No more do I have to simply rely on visits to Dhaka to get a Bangla book. I can find reading material from friends or sometimes electronic copies of Bangla books. Still, it is visits or visitors from Bangladesh that I rely on to acquire physical books. With more eBooks, this too will change.

I do not have to be physically in Dhaka to find discussion about Bangla books. There are online sites as well as social media pages that carry news and reviews of books, though the review and criticism culture in Bangladesh remains weak. I appreciate the connections I made with writers in Bangladesh that now continue over email or social media.

Despite my reclaiming Bangla in my life, countering the post-colonial English-dominant journey of mine, I must acknowledge one big loss.

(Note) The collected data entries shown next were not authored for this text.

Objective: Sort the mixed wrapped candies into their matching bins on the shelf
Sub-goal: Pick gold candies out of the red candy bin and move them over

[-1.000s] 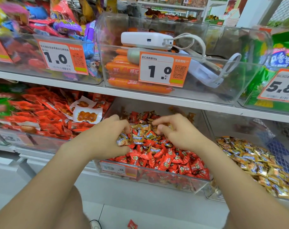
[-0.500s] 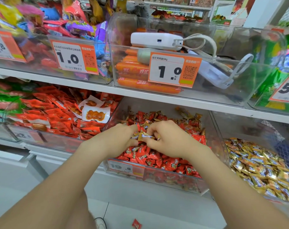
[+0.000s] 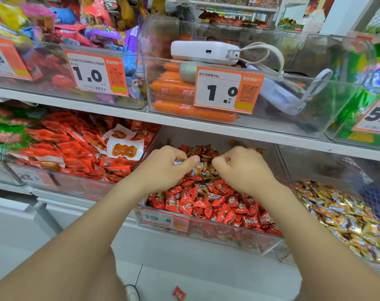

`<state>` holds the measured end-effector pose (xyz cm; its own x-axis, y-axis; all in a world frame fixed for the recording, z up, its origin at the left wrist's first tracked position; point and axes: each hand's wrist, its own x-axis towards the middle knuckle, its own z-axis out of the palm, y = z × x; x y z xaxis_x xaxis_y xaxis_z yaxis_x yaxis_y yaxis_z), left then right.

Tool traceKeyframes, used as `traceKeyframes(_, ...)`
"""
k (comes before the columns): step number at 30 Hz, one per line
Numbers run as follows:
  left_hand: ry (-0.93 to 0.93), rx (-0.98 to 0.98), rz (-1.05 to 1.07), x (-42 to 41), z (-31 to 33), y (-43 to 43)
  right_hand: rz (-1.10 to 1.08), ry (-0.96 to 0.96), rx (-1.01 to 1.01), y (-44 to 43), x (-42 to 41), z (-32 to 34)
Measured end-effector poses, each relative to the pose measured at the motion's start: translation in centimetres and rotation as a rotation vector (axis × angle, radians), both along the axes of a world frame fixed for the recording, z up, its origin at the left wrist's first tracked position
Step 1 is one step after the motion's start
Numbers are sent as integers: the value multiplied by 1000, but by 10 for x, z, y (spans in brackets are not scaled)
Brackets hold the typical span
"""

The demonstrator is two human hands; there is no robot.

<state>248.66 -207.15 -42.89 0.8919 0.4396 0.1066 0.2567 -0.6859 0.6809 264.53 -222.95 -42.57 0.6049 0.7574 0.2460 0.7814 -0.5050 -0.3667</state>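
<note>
Under the shelf board point(image 3: 206, 129), your clear bin point(image 3: 228, 235) holds red candies point(image 3: 223, 203), with gold candies point(image 3: 203, 172) mixed in at its 12 o'clock end. The gold-candy bin point(image 3: 328, 168) sits at its 3 o'clock. Your left hand point(image 3: 163, 170) pinches one of the gold candies. Your right hand point(image 3: 245, 172) is curled tight, and you cannot tell what it holds.
</note>
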Motion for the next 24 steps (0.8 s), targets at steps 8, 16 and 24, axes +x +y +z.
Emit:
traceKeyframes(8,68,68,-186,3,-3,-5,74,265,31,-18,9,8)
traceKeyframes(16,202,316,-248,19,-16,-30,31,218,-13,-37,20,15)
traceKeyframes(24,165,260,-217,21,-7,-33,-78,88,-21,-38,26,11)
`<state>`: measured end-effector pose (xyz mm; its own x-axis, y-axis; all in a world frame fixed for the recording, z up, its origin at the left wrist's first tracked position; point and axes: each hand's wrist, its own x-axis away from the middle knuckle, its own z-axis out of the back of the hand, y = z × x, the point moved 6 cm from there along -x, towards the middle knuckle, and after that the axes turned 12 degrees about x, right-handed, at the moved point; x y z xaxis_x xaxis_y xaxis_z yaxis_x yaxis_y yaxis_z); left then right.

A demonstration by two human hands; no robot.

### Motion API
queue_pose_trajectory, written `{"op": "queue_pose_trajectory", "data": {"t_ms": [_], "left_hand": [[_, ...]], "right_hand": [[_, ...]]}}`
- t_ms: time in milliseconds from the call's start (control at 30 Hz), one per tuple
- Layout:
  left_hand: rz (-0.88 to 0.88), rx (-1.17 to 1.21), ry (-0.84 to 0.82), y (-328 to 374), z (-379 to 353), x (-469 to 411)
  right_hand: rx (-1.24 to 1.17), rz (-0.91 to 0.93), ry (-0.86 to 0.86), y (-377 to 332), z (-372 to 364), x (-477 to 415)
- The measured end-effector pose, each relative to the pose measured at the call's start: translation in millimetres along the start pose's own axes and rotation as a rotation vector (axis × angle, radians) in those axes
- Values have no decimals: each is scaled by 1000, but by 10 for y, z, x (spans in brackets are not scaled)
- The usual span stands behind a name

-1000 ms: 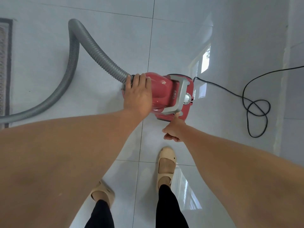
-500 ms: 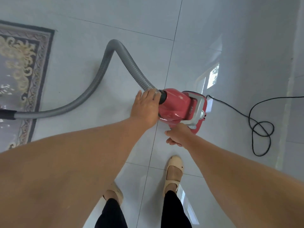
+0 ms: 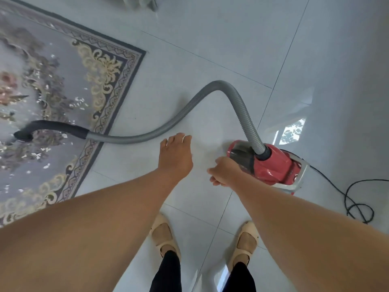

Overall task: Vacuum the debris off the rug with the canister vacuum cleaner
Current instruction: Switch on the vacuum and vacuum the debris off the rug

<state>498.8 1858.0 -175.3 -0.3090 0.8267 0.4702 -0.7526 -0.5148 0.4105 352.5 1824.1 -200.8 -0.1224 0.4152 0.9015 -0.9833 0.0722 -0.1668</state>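
Note:
The red canister vacuum (image 3: 277, 165) stands on the white tiled floor at right. Its grey ribbed hose (image 3: 183, 116) arcs up and left to a black curved wand (image 3: 59, 127) that lies on the rug (image 3: 109, 66), a grey one with cream ornaments and a dark border. White debris flecks (image 3: 80, 102) are scattered over the rug. My left hand (image 3: 174, 157) hovers over the floor below the hose, fingers straight, holding nothing. My right hand (image 3: 225, 171) is curled, empty, right beside the canister's front end.
The black power cord (image 3: 355, 199) runs from the canister's rear and loops on the floor at right. My feet in beige sandals (image 3: 164, 234) stand just below the hands. A grey object (image 3: 139, 2) sits at the top edge.
My left hand has let go of the hose joint and moved left, fingers straight. My right hand has left the canister's rear and is now at its front. The view has swung left, showing more rug.

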Motion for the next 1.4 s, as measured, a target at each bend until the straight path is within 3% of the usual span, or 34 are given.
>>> {"op": "queue_pose_trajectory", "data": {"t_ms": [433, 733, 900, 1067, 1400], "left_hand": [[415, 190, 15, -2032, 1066, 402], [763, 622, 66, -3293, 1380, 419], [944, 865, 204, -3841, 1537, 321], [1013, 966, 345, -4518, 1545, 116], [1095, 1417, 364, -5656, 1191, -537]], "right_hand": [[198, 176, -3, -2050, -620, 143], [446, 323, -61, -3375, -1054, -77], [681, 455, -54, -3993, -1246, -229], [701, 501, -46, -4601, -1613, -561], [849, 546, 73, -5622, -2519, -1431]]}}
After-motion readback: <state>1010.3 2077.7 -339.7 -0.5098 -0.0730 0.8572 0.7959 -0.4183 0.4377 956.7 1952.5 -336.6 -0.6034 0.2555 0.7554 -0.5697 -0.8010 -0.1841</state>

I am cut off from a readership that mainly reads and enjoys Bangla.

Through phonetic keyboards, including Google, I can write in Bangla script and I do that sometimes in email and social media posts. When I’m translating, I have access to online dictionaries as well and can use web search to find word usage in context. I also live with a Bangladeshi partner who is a writer and translator. Like me, she writes creatively in English, but she can translate in both directions. She often catches my mistakes when it comes to Bangla usage. She brings to me the perspective and stories of women growing up in post-independence Bangladesh. And she remains much more connected with social and literary trends in Bangladesh. Our daily language is a mix, though I must still tune out Bangla when I sit down to write.

In conclusion, it would be quite remiss if I did not touch on the question of audience. Despite my reclaiming Bangla in my life, countering the post-colonial English-dominant journey of mine, I must acknowledge one big loss. I am cut off from a readership that mainly reads and enjoys Bangla. When I’m writing, I don’t think much about audience: I throw out my writing into the world and accept the fact that it will be English-reading audiences who will read my work.

Still, for someone like me who was born and came of age in East Pakistan/Bangladesh, I must live with this disappointment that I remain cut off from most people back home. Because of my language experience and where I have chosen to live, I do not see how I can reclaim my ability to write in Bangla. Of course, things could change because in today’s volatile political world, home for an immigrant can no longer be taken for granted.

The best I can hope for is translation of my own writings into Bangla. So far, there’s only been one piece: a non-fiction essay that has been translated into Bangla and published in a small literary magazine. It’s my fiction that I’m more interested in extending. I am convinced that if I want more of my writing translated, I may have to do it myself. That may be my final nomadic tryst with language.